Your assignment: Transcribe the listing below in its entirety.
——————————
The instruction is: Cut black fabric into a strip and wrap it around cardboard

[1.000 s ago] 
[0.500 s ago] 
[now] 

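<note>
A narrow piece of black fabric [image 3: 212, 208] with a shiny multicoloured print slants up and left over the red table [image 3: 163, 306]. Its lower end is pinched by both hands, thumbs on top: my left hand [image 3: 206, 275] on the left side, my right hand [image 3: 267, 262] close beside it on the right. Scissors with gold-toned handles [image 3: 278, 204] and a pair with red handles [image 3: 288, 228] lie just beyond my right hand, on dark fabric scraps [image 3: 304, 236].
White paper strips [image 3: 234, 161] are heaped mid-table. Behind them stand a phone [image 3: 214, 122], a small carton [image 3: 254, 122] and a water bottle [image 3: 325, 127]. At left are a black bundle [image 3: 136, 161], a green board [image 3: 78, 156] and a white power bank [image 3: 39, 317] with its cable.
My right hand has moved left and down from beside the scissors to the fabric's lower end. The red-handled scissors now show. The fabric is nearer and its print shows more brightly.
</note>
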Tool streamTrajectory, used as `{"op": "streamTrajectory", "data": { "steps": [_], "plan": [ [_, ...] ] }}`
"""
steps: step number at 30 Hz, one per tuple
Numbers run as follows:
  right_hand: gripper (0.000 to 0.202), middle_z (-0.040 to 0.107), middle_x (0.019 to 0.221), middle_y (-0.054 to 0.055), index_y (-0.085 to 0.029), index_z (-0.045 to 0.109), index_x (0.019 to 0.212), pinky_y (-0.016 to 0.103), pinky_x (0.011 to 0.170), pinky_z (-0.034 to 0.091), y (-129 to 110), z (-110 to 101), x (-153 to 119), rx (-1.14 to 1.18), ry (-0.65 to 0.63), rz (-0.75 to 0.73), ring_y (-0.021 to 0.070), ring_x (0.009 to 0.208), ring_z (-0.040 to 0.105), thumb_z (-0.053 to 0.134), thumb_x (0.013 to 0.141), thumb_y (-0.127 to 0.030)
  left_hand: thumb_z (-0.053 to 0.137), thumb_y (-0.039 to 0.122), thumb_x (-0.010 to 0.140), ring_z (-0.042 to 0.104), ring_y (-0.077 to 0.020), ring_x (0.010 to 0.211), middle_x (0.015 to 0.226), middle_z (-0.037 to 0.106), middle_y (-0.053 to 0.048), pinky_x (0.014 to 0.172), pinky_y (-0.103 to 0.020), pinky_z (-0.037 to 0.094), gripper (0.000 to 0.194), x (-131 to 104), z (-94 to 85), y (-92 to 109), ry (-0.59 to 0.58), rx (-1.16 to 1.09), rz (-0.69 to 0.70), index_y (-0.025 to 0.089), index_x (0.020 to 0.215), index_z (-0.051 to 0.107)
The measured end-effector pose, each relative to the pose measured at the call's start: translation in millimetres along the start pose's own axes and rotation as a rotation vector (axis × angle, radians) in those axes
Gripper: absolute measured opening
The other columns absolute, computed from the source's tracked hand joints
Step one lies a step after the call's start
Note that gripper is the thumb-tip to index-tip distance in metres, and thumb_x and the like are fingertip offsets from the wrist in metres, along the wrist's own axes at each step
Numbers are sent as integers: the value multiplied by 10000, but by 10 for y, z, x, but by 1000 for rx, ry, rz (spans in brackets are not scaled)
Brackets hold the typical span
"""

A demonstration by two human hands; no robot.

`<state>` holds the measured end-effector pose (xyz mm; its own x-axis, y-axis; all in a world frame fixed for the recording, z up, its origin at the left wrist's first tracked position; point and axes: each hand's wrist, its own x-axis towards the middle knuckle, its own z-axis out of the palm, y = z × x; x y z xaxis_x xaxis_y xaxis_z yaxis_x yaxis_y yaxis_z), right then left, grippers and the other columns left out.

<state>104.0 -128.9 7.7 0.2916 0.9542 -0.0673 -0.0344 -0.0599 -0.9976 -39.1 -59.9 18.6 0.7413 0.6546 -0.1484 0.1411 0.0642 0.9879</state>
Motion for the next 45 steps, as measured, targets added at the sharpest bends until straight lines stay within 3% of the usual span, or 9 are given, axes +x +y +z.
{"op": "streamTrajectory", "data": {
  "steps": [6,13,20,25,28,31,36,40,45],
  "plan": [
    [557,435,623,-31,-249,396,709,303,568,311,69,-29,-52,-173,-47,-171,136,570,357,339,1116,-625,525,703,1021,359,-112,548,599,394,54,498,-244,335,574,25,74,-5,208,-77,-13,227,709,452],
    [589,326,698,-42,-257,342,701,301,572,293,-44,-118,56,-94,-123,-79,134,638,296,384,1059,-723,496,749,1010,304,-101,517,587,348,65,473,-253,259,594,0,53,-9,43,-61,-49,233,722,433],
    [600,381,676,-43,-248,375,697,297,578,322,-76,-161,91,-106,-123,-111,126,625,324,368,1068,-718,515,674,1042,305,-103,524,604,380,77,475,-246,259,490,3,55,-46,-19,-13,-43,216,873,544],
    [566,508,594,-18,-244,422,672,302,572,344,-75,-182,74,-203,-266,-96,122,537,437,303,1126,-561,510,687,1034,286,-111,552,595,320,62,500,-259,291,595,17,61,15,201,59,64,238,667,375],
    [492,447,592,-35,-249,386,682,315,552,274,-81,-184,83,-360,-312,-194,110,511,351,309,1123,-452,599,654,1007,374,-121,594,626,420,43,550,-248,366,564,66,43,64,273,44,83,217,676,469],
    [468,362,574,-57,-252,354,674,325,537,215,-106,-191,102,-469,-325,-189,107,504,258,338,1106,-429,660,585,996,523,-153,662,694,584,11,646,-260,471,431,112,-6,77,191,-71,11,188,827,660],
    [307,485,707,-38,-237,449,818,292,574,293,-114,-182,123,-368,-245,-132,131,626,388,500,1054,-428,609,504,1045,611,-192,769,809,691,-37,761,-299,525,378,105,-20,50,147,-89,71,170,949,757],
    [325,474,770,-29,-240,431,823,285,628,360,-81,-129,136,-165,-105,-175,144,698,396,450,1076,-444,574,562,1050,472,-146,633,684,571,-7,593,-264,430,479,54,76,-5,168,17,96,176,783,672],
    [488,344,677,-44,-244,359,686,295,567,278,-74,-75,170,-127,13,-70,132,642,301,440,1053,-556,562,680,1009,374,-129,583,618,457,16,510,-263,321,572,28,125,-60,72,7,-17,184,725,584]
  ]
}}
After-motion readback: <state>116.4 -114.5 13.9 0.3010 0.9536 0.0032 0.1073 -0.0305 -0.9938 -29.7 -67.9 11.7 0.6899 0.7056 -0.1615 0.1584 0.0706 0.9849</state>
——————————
Exercise output:
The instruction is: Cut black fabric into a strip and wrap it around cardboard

[1.000 s ago] 
[0.500 s ago] 
[now] 

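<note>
A narrow piece of black fabric [image 3: 212, 208] with a shiny multicoloured print slants up and left over the red table [image 3: 163, 306]. Its lower end is pinched by both hands, thumbs on top: my left hand [image 3: 206, 275] on the left side, my right hand [image 3: 267, 262] close beside it on the right. Scissors with gold-toned handles [image 3: 278, 204] and a pair with red handles [image 3: 288, 228] lie just beyond my right hand, on dark fabric scraps [image 3: 304, 236].
White paper strips [image 3: 234, 161] are heaped mid-table. Behind them stand a phone [image 3: 214, 122], a small carton [image 3: 254, 122] and a water bottle [image 3: 325, 127]. At left are a black bundle [image 3: 136, 161], a green board [image 3: 78, 156] and a white power bank [image 3: 39, 317] with its cable.
My right hand has moved left and down from beside the scissors to the fabric's lower end. The red-handled scissors now show. The fabric is nearer and its print shows more brightly.
</note>
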Tool streamTrajectory, used as `{"op": "streamTrajectory", "data": { "steps": [_], "plan": [ [_, ...] ] }}`
"""
steps: step number at 30 Hz, one per tuple
Numbers run as follows:
  right_hand: gripper (0.000 to 0.202), middle_z (-0.040 to 0.107), middle_x (0.019 to 0.221), middle_y (-0.054 to 0.055), index_y (-0.085 to 0.029), index_z (-0.045 to 0.109), index_x (0.019 to 0.212), pinky_y (-0.016 to 0.103), pinky_x (0.011 to 0.170), pinky_z (-0.034 to 0.091), y (-129 to 110), z (-110 to 101), x (-153 to 119), rx (-1.14 to 1.18), ry (-0.65 to 0.63), rz (-0.75 to 0.73), ring_y (-0.021 to 0.070), ring_x (0.009 to 0.208), ring_z (-0.040 to 0.105), thumb_z (-0.053 to 0.134), thumb_x (0.013 to 0.141), thumb_y (-0.127 to 0.030)
  left_hand: thumb_z (-0.053 to 0.137), thumb_y (-0.039 to 0.122), thumb_x (-0.010 to 0.140), ring_z (-0.042 to 0.104), ring_y (-0.077 to 0.020), ring_x (0.010 to 0.211), middle_x (0.015 to 0.226), middle_z (-0.037 to 0.106), middle_y (-0.053 to 0.048), pinky_x (0.014 to 0.172), pinky_y (-0.103 to 0.020), pinky_z (-0.037 to 0.094), gripper (0.000 to 0.194), x (-131 to 104), z (-94 to 85), y (-92 to 109), ry (-0.59 to 0.58), rx (-1.16 to 1.09), rz (-0.69 to 0.70), index_y (-0.025 to 0.089), index_x (0.020 to 0.215), index_z (-0.051 to 0.107)
The measured end-effector pose, each relative to the pose measured at the call's start: translation in millimetres along the start pose's own axes and rotation as a rotation vector (axis × angle, radians) in those axes
Gripper: absolute measured opening
The other columns absolute, computed from the source's tracked hand joints
Step one lies a step after the call's start
Note that gripper is the thumb-tip to index-tip distance in metres, and thumb_x and the like are fingertip offsets from the wrist in metres, along the wrist's own axes at each step
Numbers are sent as integers: the value multiplied by 10000, but by 10 for y, z, x, but by 1000 for rx, ry, rz (spans in brackets are not scaled)
Brackets hold the typical span
"""

A demonstration by two human hands; no robot.

`<state>` holds the measured end-effector pose (xyz mm; its own x-axis, y-axis; all in a world frame fixed for the recording, z up, its origin at the left wrist's first tracked position; point and axes: each hand's wrist, its own x-axis towards the middle knuckle, its own z-axis out of the palm, y = z × x; x y z xaxis_x xaxis_y xaxis_z yaxis_x yaxis_y yaxis_z), right then left, grippers and the other columns left out.

<state>104.0 -128.9 7.7 0.2916 0.9542 -0.0673 -0.0344 -0.0599 -0.9976 -39.1 -59.9 18.6 0.7413 0.6546 -0.1484 0.1411 0.0642 0.9879</state>
Motion for the next 45 steps, as measured, targets added at the sharpest bends until straight lines stay within 3% of the usual span, or 9 are given, axes +x +y +z.
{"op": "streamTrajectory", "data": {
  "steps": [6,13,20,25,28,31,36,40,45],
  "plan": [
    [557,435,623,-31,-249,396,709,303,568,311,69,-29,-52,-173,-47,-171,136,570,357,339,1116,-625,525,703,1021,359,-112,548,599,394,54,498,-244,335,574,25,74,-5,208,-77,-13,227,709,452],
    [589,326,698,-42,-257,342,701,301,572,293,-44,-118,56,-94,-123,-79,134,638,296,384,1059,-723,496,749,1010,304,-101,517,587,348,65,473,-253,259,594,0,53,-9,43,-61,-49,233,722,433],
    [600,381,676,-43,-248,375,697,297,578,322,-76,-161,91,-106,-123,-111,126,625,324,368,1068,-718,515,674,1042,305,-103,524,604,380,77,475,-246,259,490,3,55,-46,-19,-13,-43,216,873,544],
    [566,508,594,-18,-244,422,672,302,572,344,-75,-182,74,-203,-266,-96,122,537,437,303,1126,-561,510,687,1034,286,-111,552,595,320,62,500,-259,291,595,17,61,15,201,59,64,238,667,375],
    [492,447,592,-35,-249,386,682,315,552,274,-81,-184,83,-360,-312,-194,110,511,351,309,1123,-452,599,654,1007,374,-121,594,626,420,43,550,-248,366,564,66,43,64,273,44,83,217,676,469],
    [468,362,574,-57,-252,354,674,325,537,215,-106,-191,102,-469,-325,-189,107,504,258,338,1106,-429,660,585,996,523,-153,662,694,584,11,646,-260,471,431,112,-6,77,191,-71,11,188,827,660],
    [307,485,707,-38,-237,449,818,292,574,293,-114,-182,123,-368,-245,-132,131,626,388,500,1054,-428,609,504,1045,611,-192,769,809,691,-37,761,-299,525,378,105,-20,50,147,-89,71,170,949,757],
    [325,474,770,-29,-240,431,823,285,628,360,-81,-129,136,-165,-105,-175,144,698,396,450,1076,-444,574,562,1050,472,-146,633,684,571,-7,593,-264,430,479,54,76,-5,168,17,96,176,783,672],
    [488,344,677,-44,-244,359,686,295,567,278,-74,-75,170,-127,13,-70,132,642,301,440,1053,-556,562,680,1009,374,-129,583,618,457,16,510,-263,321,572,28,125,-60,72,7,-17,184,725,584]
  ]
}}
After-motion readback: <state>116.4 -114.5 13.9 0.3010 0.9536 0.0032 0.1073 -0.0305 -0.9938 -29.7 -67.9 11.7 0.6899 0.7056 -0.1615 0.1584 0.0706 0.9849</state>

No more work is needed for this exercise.